> WORK REQUEST:
The following data has a line with "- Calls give" and a line with "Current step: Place". Write out exactly those lines and all the lines between them.

> TASK MATERIAL:

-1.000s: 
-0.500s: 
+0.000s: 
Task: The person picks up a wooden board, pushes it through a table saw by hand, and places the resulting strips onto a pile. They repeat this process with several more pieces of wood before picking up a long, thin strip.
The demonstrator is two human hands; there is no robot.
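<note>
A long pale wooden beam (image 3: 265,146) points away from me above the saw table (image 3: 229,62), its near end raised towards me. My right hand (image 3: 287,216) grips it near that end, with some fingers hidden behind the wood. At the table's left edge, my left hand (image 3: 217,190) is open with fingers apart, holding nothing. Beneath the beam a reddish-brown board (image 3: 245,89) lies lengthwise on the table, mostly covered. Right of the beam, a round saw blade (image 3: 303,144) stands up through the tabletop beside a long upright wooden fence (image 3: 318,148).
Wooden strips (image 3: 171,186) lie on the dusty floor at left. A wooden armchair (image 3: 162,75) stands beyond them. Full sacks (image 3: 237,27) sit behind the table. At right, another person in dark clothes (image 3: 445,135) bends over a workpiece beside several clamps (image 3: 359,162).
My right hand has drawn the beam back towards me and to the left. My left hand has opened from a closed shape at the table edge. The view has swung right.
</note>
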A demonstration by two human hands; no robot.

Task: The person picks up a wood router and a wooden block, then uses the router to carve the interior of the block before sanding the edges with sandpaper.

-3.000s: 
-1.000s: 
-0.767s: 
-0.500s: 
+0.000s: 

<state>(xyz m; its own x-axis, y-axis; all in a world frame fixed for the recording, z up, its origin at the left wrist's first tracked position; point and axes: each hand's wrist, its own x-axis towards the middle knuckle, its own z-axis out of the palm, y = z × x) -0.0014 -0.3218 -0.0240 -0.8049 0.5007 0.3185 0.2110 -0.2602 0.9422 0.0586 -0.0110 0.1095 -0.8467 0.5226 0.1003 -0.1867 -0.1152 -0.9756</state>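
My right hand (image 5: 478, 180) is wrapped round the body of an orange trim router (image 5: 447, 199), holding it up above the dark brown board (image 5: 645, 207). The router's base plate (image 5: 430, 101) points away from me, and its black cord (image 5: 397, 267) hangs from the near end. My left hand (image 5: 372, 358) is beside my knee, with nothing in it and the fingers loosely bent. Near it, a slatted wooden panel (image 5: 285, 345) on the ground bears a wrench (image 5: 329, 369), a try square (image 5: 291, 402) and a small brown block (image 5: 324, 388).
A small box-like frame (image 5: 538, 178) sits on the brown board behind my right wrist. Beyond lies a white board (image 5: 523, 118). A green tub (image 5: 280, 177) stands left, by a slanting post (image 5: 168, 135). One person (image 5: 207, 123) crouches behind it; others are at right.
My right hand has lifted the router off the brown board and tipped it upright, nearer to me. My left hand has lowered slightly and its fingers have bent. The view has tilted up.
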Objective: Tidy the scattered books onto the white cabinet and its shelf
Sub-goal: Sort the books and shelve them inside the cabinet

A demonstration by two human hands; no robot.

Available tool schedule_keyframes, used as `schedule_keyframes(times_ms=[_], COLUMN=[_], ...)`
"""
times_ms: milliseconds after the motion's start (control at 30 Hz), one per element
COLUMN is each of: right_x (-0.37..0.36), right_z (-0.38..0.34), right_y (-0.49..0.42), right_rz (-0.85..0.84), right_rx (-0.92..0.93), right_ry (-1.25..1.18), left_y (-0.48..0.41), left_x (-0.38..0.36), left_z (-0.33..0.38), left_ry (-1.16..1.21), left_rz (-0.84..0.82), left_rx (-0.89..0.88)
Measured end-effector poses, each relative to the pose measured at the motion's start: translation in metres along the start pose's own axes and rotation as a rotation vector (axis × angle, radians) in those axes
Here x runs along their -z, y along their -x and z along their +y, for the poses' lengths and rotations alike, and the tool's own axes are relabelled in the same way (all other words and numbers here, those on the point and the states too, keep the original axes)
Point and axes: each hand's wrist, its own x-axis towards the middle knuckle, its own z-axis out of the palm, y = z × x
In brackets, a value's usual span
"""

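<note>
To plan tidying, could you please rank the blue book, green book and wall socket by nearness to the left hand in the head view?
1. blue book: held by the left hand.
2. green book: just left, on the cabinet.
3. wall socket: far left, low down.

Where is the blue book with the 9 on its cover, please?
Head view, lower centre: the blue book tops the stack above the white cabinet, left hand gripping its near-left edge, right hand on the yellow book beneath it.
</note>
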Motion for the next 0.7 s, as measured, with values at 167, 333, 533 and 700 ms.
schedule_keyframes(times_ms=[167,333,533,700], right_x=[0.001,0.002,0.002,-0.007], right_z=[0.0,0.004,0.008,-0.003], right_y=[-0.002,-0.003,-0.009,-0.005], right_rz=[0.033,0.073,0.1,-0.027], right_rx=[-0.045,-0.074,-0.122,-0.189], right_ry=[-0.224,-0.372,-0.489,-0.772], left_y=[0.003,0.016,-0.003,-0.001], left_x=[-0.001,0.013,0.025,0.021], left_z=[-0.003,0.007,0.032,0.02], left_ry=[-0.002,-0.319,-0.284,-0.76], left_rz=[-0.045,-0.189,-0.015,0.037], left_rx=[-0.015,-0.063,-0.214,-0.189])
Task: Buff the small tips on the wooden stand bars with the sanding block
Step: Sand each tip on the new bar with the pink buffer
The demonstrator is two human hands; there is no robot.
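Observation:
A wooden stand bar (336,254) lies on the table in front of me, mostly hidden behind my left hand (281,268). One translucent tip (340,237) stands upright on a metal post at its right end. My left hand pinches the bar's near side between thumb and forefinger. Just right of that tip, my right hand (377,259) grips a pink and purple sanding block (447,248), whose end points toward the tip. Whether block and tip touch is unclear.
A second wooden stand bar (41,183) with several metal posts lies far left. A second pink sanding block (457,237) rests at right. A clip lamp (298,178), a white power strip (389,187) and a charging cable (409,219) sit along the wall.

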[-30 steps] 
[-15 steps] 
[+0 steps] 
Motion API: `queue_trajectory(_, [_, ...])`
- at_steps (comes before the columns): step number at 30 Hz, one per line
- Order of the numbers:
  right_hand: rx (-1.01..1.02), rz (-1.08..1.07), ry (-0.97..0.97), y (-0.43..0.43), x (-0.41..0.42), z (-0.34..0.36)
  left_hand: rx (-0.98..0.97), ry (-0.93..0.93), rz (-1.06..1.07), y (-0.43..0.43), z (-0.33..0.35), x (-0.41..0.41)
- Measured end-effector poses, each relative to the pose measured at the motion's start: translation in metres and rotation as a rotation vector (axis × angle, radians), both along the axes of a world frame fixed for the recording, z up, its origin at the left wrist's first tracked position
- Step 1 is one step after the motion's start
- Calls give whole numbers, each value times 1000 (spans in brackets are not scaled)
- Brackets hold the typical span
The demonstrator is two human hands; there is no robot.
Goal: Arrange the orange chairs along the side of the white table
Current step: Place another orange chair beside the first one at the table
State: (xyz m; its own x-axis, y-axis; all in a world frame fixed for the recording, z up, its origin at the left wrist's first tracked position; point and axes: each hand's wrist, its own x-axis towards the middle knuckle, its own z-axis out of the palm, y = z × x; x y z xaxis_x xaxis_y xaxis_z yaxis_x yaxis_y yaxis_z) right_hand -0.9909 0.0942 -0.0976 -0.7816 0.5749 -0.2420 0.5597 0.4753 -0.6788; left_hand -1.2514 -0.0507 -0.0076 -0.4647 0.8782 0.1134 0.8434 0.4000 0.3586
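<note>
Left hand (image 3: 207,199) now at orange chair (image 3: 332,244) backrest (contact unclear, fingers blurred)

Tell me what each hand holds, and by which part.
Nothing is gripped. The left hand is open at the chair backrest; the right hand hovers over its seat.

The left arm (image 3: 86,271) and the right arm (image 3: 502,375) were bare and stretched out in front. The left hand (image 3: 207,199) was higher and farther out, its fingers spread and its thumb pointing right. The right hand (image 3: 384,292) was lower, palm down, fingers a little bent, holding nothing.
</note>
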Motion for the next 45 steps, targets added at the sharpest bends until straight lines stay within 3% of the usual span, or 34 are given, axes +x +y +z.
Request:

> ANSWER SPACE:
- Calls give whole numbers, each value times 1000 (spans in brackets are not scaled)
- Brackets hold the typical span
The demonstrator is two human hands; there is no robot.
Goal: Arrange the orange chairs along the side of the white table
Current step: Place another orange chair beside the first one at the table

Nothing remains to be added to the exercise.